Saturday 21 February 2009

Fluent NHibernate semantic model: Visitors

My work-in-progress semantic model based version of Fluent NHibernate makes heavy use of the visitor pattern. Currently, the visitor implementation is there to serve two purposes:

  1. Facilitate the construction of a Hbm* representation of the mapping model. Hbm* refers to the set of classes found in the NHibernate.Cfg.MappingSchema namespace that are generated from the NHibernate mapping schema. My version of Fluent NHibernate communicates with NHibernate by serializing the Hbm* representation to xml.
  2. Enable powerful, user-defined conventions that walk the mapping model and make changes. The NamingConvention class is a very simple example of this – it takes mapping model instances and sets their Name property based on reflected data such as the System.Type or the PropertyInfo.

Lets begin by looking at the implementation of AcceptVisitor for the root of the mapping model – HibernateMapping:

public override void AcceptVisitor(IMappingModelVisitor visitor)
{
    visitor.ProcessHibernateMapping(this);

    foreach (var classMapping in Classes)
        visitor.Visit(classMapping);
}

This is reasonably straightforward. The HibernateMapping tells the visitor to first process a HibernateMapping instance, and passes itself as the argument. Then it tells the visitor to visit each of the child classes. What the visitor does when its told to visit a ClassMapping is its business, but what it is likely to do is call AcceptVisitor on the ClassMapping:

public override void AcceptVisitor(IMappingModelVisitor visitor)
{
    visitor.ProcessClass(this);            

    if (Id != null)
        visitor.Visit(Id);

    if (Discriminator != null)
        visitor.Visit(Discriminator);

    foreach (var subclass in Subclasses)
        visitor.Visit(subclass);

    base.AcceptVisitor(visitor);
}

This is similar to the previous AcceptVisitor implementation, but its worth noting that at the end, it calls base.AcceptVisitor(visitor). This is necessary because ClassMapping inherits from a common base class (JoinedSubclassMapping and SubclassMapping also inherit from this base class).
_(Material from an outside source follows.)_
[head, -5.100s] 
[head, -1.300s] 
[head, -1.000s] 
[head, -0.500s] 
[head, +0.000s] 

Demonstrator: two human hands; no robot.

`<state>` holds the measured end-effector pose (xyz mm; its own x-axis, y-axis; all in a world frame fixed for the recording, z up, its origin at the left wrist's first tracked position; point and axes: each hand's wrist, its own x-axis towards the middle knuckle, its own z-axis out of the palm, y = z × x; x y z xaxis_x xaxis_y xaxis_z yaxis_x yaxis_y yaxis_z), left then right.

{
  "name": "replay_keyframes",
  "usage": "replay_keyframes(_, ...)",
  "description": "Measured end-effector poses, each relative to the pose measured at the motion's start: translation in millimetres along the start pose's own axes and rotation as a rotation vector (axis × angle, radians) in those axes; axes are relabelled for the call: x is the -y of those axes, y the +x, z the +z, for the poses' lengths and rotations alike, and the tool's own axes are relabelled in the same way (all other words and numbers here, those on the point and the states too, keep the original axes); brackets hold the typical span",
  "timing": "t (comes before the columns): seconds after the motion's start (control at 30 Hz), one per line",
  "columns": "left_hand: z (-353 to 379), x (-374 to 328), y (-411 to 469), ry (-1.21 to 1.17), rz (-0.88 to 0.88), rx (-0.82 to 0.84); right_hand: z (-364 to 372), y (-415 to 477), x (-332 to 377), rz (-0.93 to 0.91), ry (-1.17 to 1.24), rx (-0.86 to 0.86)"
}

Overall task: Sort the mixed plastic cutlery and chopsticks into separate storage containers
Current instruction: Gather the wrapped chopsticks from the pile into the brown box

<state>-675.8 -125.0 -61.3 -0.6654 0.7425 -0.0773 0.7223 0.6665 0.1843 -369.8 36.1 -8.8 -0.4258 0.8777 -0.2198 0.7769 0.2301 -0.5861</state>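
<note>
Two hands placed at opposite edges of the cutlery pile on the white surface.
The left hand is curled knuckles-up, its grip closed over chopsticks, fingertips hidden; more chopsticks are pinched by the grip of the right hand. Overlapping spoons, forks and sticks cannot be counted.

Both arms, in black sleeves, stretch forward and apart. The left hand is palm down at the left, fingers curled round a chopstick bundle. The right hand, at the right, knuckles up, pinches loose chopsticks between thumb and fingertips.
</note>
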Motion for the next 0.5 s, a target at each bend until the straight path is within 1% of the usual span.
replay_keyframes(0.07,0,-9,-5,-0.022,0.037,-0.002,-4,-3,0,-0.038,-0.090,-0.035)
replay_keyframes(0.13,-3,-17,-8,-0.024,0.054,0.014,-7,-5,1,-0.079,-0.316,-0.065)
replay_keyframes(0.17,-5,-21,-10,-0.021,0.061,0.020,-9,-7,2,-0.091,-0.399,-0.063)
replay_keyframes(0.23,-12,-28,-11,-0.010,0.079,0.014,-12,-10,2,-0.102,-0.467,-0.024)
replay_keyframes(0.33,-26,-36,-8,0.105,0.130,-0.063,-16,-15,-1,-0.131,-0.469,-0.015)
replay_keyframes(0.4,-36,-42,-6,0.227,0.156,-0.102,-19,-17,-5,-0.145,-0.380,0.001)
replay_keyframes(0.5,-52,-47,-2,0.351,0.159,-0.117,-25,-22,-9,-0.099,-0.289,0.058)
Here is AcceptVisitor on ClassMappingBase:

public override void AcceptVisitor(IMappingModelVisitor visitor)
{
    foreach (var collection in Collections)
        visitor.Visit(collection);

    foreach (var property in Properties)
        visitor.Visit(property);

    foreach (var reference in References)
        visitor.Visit(reference);
}

Of course – all class mappings, regardless of how they fit into an inheritance hierarchy, can have collections, properties and references (many-to-ones). Its probably not necessary to follow this any further. The important point is that as long as the visitor calls AcceptVisitor when it is told to visit something, then it will make its way along the entire mapping model. To make life easier, I’ve implemented a DefaultMappingModelVisitor class that does precisely this. It has a whole bunch of code that all looks very similar to this:

public override void Visit(PropertyMapping propertyMapping)
{
    propertyMapping.AcceptVisitor(this);
}

public override void Visit(ManyToOneMapping manyToOneMapping)
{
    manyToOneMapping.AcceptVisitor(this);
}

public override void Visit(KeyMapping keyMapping)
{
    keyMapping.AcceptVisitor(this);
}
.. Many more Visit methods

Now you might be looking at this and wondering why this is necessary. Why can’t we skip this completely, and just have AcceptVisitor implementations that will call AcceptVisitor directly like this:

public override void AcceptVisitor(IMappingModelVisitor visitor)
{
    visitor.ProcessHibernateMapping(this);

    foreach (var classMapping in Classes)
        classMapping.AcceptVisitor(visitor); <--- JUST DO THIS??
}

The answer is that the proposed change will work when you want one single visitor instance to visit the entire mapping model. While this works fine for conventions (as you will see in a moment), it does not work so well for building the Hbm representation. I’ll get to that in a second, but lets first take a look at the simpler case of the conventions. Here is a gutted version of the NamingConvention:

public class NamingConvention : DefaultMappingModelVisitor
{
    public Func<MemberInfo, string> DetermineNameFromMember = info => info.Name;
    public Func<Type, string> DetermineNameFromType = type => type.AssemblyQualifiedName;

    public override void ProcessOneToMany(OneToManyMapping oneToManyMapping)
    {
        if (!oneToManyMapping.Attributes.IsSpecified(x => x.ClassName))
        {
            if (oneToManyMapping.ChildType == null)
                throw new ConventionException("Cannot apply the naming convention. No type specified.", oneToManyMapping);
            oneToManyMapping.ClassName = DetermineNameFromType(oneToManyMapping.ChildType);
        }
    }
}

I’ve removed the majority of its implementation for the sake of brevity. As it currently stands, it will walk the entire mapping model (because it inherits from the aforementioned DefaultMappingModelVisitor), and when it encounters a OneToManyMapping, it will attempt to set its ClassName based on the ChildType property. Its worth noting that the full implementation of the NamingConvention class actually handles naming of many other mappings types, such as ClassMappings, ManyToManyMappings, etc. This means that this visitor completely handles the concern of setting the name of mapping model elements for the entire mapping model. This point is important, because the next example is different.  As I mentioned before, this visitor implementation would work fine with the previous simplification of having AcceptVisitor directly call AcceptVisitor on the children. Lets now move on to the process of building a Hbm* representation, and examine why the simplification won’t work so well for this case.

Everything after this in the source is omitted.